WHAT IS EXPECTED: Repeat the listing below line for line, exactly as shown.

RECORDED DATA:
------------------------------
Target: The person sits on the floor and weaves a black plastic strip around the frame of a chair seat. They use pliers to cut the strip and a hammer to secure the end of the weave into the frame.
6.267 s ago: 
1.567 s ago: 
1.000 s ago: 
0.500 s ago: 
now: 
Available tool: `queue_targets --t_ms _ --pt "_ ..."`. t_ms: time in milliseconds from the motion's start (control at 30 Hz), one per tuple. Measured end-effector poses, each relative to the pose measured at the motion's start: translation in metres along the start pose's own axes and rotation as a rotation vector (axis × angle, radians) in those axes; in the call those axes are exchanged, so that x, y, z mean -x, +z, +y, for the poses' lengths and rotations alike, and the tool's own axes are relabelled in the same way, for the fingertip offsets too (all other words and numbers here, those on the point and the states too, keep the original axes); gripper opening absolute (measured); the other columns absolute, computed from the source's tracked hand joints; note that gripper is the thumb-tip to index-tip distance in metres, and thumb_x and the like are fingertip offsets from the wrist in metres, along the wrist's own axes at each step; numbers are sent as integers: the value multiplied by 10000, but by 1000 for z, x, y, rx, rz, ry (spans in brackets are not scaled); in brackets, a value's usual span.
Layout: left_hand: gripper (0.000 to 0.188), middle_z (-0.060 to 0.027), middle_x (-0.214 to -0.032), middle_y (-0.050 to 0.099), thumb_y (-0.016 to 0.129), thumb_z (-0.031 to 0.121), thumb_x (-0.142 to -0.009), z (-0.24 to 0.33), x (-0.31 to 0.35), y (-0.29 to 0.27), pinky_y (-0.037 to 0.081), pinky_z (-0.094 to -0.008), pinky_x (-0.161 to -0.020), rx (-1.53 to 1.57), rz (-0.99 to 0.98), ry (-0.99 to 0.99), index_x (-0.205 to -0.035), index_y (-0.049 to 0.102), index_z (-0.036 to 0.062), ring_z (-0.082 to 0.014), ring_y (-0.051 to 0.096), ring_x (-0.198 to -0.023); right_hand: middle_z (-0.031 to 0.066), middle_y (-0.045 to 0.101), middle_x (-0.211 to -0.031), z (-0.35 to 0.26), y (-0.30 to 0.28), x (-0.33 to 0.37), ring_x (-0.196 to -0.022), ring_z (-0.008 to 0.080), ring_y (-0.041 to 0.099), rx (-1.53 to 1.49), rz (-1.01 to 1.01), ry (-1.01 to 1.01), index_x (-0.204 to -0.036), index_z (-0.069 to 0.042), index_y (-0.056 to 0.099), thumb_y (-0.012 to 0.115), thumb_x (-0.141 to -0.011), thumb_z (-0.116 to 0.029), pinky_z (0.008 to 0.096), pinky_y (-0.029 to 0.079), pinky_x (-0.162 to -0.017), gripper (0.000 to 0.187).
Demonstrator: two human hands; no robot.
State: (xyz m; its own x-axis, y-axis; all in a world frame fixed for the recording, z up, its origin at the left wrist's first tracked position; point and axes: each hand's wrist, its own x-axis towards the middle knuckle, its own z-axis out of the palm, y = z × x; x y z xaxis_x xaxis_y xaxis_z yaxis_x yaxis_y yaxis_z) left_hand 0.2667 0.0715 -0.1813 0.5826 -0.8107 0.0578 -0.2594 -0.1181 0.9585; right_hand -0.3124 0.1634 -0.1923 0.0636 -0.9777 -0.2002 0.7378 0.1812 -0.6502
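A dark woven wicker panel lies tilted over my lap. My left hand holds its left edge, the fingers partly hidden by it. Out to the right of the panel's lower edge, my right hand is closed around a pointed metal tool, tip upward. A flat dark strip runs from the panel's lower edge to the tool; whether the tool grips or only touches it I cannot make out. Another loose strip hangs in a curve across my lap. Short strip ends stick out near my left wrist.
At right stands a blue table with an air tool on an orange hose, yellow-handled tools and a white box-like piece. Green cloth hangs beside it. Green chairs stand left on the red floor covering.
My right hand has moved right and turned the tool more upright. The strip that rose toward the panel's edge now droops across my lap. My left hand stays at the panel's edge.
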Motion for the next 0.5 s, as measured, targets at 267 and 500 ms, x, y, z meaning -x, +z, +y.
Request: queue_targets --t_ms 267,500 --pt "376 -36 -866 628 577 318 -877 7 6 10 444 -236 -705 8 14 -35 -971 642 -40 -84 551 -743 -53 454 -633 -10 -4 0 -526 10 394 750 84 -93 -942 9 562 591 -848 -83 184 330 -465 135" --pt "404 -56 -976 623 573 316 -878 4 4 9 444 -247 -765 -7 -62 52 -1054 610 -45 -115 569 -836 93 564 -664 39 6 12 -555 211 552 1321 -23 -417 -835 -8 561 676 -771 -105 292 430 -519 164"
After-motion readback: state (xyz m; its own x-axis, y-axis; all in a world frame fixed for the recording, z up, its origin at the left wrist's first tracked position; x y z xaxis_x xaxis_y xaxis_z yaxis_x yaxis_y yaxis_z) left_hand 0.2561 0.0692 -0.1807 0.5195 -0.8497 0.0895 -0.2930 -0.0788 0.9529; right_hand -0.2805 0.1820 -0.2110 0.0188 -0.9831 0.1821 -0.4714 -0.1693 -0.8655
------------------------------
SOLUTION TO THE PROBLEM:
Target: The person sits on the floor and weaves a black plastic strip around the frame of a chair seat. They use pliers to cut the strip and a hammer to secure the end of the weave into the frame.
6.267 s ago: 
1.567 s ago: 
1.000 s ago: 
0.500 s ago: 
now: 
Available tool: `queue_targets --t_ms _ --pt "_ ..."`. t_ms: time in milliseconds from the motion's start (control at 30 Hz), one per tuple. Measured end-effector poses, each relative to the pose measured at the motion's start: translation in metres along the start pose's own axes and rotation as a rotation vector (axis × angle, radians) in those axes; in the call those axes are exchanged, so that x, y, z mean -x, +z, +y, for the poses' lengths and rotations alike, and the tool's own axes are relabelled in the same way, for the fingertip offsets too (all other words and numbers here, those on the point and the states too, keep the original axes); gripper opening absolute (measured); the other columns absolute, computed from the source's tracked hand joints; note that gripper is the thumb-tip to index-tip distance in metres, and thumb_x and the like are fingertip offsets from the wrist in metres, along the wrist's own axes at each step; numbers are sent as integers: the value multiplied by 10000, but by 1000 for z, x, y, rx, rz, ry (spans in brackets are not scaled); in brackets, a value's usual span.
Layout: left_hand: gripper (0.000 to 0.188), middle_z (-0.060 to 0.027), middle_x (-0.214 to -0.032), middle_y (-0.050 to 0.099), thumb_y (-0.016 to 0.129), thumb_z (-0.031 to 0.121), thumb_x (-0.142 to -0.009), z (-0.24 to 0.33), x (-0.31 to 0.35), y (-0.29 to 0.27), pinky_y (-0.037 to 0.081), pinky_z (-0.094 to -0.008), pinky_x (-0.161 to -0.020), rx (-1.53 to 1.57), rz (-0.99 to 0.98), ry (-0.99 to 0.99), index_x (-0.205 to -0.035), index_y (-0.049 to 0.102), index_z (-0.036 to 0.062), ring_z (-0.082 to 0.014), ring_y (-0.051 to 0.096), ring_x (-0.198 to -0.023); right_hand: middle_z (-0.031 to 0.066), middle_y (-0.045 to 0.101), middle_x (-0.211 to -0.031), z (-0.35 to 0.26), y (-0.30 to 0.28), x (-0.33 to 0.37), ring_x (-0.196 to -0.022), ring_z (-0.008 to 0.080), ring_y (-0.041 to 0.099), rx (-1.53 to 1.49), rz (-1.01 to 1.01), ry (-1.01 to 1.01), index_x (-0.204 to -0.036), index_z (-0.069 to 0.042), index_y (-0.056 to 0.099), thumb_y (-0.012 to 0.115), thumb_x (-0.141 to -0.011), thumb_z (-0.116 to 0.029), pinky_z (0.008 to 0.096), pinky_y (-0.029 to 0.079), pinky_x (-0.162 to -0.017), gripper (0.000 to 0.187).
Demonstrator: two human hands; no robot.
State: (xyz m; its own x-axis, y-axis; all in a world frame fixed for the recording, z up, its origin at the left wrist's first tracked position; point and axes: each hand's wrist, its own x-axis towards the middle knuckle, its own z-axis out of the palm, y = z × x; x y z xaxis_x xaxis_y xaxis_z yaxis_x yaxis_y yaxis_z) left_hand 0.2667 0.0715 -0.1813 0.5826 -0.8107 0.0578 -0.2594 -0.1181 0.9585; right_hand -0.3124 0.1634 -0.1923 0.0636 -0.9777 -0.2002 0.7378 0.1812 -0.6502
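A dark woven wicker panel lies tilted over my lap. My left hand holds its left edge, the fingers partly hidden by it. Out to the right of the panel's lower edge, my right hand is closed around a pointed metal tool, tip upward. A flat dark strip runs from the panel's lower edge to the tool; whether the tool grips or only touches it I cannot make out. Another loose strip hangs in a curve across my lap. Short strip ends stick out near my left wrist.
At right stands a blue table with an air tool on an orange hose, yellow-handled tools and a white box-like piece. Green cloth hangs beside it. Green chairs stand left on the red floor covering.
My right hand has moved right and turned the tool more upright. The strip that rose toward the panel's edge now droops across my lap. My left hand stays at the panel's edge.
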Motion for the next 0.5 s, as measured, targets at 267 and 500 ms, x, y, z meaning -x, +z, +y.
Request: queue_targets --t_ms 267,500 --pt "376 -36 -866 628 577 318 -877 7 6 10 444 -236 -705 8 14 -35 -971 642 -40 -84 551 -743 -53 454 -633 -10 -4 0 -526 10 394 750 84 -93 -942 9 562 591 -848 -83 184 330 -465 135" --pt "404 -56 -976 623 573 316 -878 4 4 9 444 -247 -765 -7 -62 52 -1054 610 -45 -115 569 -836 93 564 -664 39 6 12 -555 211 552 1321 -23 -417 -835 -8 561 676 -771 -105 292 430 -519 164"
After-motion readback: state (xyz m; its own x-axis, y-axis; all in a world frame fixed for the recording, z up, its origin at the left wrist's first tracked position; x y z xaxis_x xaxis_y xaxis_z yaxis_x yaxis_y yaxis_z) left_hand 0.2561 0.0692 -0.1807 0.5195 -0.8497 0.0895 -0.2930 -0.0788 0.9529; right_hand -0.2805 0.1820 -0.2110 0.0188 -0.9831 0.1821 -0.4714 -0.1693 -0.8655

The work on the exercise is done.